Grandad thought it was faked in a studio. He wasn't alone. Scores of people simply didn’t accept that humanity could propel one of its own the moon, capture the whole exercise on television, and bring said hominid back to terra firma. The idea was preposterous to a man who farmed with draft horses. There’s only so much progress a mind can accept.

Personally, I cannot accept the popularity of reality TV. I lived through junior high once without killing myself. What mind-bending force could possibly drive a desire to relive those emotional dynamics via so-called “reality” TV? I have not had any form of pay TV for nigh on six years now, and I’m happy to say I properly can use the word “adumbrate” in a sentence.

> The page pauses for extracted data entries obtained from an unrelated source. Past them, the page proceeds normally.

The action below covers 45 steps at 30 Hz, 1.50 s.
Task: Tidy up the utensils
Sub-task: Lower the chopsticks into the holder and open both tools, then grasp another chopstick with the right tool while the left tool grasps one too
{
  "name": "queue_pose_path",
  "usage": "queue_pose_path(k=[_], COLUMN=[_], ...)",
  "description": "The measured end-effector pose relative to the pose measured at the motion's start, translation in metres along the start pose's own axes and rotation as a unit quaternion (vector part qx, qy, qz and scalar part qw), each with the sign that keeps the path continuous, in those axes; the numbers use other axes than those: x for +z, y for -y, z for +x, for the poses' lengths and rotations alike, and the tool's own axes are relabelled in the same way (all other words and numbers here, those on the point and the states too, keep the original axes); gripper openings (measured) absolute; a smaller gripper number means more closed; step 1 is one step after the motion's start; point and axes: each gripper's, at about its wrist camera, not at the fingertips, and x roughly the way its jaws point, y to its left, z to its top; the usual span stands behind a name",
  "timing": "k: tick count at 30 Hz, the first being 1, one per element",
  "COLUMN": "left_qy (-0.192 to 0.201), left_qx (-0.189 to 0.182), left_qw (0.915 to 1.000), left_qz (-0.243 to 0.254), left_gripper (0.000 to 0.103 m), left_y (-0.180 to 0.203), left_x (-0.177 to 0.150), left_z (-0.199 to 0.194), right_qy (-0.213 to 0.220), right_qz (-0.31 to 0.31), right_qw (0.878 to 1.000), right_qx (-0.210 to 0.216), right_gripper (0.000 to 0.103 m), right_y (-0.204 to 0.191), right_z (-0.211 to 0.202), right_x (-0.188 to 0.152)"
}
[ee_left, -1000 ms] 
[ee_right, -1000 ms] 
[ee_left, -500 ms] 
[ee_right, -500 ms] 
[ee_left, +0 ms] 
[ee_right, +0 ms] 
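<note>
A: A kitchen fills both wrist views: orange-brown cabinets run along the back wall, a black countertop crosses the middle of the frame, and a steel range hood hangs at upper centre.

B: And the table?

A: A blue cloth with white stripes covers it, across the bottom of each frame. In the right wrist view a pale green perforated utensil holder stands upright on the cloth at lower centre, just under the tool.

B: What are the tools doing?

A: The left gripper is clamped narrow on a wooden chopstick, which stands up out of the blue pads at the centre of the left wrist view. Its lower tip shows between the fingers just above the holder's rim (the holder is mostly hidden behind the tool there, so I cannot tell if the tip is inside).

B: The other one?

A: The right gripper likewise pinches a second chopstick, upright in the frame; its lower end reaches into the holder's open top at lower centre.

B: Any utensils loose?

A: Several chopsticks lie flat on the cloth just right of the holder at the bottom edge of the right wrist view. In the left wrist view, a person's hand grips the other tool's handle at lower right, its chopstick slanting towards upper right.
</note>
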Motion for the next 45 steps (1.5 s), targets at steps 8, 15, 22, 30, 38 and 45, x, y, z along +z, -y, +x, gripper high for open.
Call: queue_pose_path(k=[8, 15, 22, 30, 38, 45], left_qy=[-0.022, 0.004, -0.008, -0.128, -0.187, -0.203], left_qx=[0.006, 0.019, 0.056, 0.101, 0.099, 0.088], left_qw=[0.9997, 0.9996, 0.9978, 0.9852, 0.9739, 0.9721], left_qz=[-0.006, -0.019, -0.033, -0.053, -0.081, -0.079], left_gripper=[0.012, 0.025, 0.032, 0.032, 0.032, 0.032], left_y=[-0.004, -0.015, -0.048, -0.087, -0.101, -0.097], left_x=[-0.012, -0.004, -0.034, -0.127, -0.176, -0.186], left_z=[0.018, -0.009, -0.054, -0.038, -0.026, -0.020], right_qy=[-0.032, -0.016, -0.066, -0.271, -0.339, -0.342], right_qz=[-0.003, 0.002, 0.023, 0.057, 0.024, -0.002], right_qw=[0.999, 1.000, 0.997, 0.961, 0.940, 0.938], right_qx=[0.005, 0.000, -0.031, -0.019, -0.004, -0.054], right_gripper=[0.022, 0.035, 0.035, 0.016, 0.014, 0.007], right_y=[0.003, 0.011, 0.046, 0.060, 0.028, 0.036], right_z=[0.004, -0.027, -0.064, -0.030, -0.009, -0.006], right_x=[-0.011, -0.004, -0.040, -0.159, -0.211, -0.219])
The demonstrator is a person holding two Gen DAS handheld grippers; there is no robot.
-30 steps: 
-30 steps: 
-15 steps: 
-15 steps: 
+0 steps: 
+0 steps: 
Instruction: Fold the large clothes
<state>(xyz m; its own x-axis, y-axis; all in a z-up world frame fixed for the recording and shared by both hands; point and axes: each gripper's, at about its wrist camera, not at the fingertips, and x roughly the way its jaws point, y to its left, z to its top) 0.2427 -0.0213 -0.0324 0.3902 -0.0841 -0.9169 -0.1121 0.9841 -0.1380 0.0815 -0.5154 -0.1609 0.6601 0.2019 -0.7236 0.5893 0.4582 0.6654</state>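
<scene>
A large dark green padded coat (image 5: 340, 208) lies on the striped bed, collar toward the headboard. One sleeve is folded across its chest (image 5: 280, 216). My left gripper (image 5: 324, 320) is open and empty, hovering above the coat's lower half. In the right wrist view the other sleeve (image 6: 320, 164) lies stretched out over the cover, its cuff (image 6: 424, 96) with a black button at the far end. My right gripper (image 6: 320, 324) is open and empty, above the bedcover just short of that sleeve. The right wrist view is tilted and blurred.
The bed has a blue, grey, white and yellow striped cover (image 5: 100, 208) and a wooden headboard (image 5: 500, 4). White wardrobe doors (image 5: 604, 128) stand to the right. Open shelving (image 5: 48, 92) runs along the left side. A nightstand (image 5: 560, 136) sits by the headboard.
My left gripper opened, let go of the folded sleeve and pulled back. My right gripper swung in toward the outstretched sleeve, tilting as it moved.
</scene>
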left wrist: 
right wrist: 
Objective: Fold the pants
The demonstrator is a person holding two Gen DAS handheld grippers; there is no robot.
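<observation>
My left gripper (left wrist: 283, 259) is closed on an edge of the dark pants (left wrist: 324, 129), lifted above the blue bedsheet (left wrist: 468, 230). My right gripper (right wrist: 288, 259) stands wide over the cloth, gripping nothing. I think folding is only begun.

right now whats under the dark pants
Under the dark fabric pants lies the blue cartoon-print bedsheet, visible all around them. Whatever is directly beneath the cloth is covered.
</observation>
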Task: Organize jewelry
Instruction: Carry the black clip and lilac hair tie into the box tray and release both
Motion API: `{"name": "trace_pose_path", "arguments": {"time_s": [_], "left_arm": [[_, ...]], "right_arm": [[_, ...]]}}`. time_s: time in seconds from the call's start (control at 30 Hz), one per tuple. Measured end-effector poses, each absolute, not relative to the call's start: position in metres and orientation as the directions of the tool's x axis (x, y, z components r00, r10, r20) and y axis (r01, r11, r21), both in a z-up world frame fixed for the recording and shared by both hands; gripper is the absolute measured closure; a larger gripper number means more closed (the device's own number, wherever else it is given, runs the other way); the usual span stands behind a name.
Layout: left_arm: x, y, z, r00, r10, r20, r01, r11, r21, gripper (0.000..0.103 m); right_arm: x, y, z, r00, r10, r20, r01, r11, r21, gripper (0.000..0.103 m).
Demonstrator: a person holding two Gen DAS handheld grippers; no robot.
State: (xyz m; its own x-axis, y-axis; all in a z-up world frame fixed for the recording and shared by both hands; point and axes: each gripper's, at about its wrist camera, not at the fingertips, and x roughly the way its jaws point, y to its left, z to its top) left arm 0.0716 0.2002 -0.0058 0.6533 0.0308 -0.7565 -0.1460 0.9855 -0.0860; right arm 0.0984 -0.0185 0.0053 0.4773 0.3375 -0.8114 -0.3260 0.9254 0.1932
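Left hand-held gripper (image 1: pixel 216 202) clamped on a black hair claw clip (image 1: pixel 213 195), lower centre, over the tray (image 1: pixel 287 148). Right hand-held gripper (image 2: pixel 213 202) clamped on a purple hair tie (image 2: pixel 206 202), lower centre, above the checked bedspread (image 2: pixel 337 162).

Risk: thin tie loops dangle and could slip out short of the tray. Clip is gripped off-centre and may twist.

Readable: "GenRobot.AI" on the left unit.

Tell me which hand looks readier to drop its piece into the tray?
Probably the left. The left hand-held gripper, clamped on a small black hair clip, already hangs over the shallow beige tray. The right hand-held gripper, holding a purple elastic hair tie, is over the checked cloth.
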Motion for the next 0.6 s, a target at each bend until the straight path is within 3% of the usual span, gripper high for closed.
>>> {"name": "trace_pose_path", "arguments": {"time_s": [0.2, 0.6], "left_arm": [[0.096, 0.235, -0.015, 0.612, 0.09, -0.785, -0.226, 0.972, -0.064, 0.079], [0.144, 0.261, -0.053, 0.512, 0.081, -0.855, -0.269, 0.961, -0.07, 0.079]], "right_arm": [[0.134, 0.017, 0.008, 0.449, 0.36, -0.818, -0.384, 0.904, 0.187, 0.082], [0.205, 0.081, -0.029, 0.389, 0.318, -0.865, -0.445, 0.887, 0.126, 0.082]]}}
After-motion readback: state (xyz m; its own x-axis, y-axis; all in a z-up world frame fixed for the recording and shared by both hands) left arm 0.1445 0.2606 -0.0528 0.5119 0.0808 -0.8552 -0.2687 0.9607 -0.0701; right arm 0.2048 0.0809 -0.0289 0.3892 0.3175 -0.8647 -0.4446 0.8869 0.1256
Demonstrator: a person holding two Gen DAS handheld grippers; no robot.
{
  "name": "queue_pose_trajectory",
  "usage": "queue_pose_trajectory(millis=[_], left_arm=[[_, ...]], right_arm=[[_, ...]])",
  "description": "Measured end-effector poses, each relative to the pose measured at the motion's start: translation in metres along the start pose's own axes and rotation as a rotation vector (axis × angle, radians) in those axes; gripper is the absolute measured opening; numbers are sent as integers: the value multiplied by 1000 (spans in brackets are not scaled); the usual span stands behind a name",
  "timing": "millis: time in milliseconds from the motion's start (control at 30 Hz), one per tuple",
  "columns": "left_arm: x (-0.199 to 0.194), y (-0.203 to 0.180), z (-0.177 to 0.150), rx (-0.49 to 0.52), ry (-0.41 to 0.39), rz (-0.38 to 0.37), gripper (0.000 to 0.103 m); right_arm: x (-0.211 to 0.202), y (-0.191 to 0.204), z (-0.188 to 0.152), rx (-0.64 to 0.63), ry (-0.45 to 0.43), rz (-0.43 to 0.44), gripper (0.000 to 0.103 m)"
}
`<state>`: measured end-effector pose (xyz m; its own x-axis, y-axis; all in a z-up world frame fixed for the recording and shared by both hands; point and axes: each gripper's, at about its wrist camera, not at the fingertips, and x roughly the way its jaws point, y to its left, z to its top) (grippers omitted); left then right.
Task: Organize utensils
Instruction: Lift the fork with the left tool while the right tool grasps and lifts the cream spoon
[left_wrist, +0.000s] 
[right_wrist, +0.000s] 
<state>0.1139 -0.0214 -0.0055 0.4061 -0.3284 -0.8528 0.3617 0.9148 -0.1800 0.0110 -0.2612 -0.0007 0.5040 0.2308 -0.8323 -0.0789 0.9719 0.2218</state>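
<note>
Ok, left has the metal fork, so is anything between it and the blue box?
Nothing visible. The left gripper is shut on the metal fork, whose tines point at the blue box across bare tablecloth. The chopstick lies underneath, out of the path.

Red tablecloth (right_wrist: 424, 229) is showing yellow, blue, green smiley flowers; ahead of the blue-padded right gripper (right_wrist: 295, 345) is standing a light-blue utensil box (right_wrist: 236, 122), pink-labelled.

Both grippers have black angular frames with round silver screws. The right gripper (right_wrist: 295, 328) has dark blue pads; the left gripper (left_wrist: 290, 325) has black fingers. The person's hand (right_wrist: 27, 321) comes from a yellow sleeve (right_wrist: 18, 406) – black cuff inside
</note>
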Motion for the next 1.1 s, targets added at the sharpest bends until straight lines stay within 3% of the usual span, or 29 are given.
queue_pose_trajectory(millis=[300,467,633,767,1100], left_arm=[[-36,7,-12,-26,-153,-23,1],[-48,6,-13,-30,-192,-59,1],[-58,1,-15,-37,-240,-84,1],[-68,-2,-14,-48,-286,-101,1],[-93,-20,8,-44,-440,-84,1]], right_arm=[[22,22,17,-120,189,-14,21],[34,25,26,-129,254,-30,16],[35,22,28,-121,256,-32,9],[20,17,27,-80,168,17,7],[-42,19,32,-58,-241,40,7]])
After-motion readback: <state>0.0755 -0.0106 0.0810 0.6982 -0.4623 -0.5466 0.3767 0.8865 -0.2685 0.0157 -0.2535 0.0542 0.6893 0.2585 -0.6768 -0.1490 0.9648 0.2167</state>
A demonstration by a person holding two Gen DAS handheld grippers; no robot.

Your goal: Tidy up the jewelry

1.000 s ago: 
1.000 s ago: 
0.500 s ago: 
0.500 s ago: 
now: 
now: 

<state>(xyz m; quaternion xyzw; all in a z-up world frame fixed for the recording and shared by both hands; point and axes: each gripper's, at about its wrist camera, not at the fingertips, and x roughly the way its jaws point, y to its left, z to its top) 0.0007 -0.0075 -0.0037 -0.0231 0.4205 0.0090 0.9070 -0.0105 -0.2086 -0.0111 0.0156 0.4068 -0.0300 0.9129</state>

“Producers adumbrate reality in the eponymous TV genre.”

(That felt good.)

Be that as it may, as one perceived toothless, welfare-dependent and trailer-dwelling because I won’t pay for television, I don’t know two-thirds of the folks in the People magazines my neighbor leaves at my front door. As I understand it, however, there are two people now referred to as “stars” because they had a boatload of kids.

Can you say, “overpopulation?”

There’s another show where beautiful young women vie for the attentions of an aging rock star.

Can you say, “bleeeeccch?”

There are countless others, I’m sure, because I constantly hear the question, “haven’t you seen that?”

A T-shirt bearing the phrase, “No, I have not,” is now on my Christmas list.

But I did see Neil Armstrong bounce around on the surface of the moon like a guy-shaped helium balloon wearing Doc Martens. I believed then that he was up there, and I still do. It meant something, it was intelligent, and it was inspiring. It was the cynosural outcome of some of the most brilliant and adept minds of the time in aerodynamics, physics, space travel and television transmission.

If only reality TV could compare to reality.

If my grandfather were alive to see what’s on TV now, he’d probably write a check to NASA.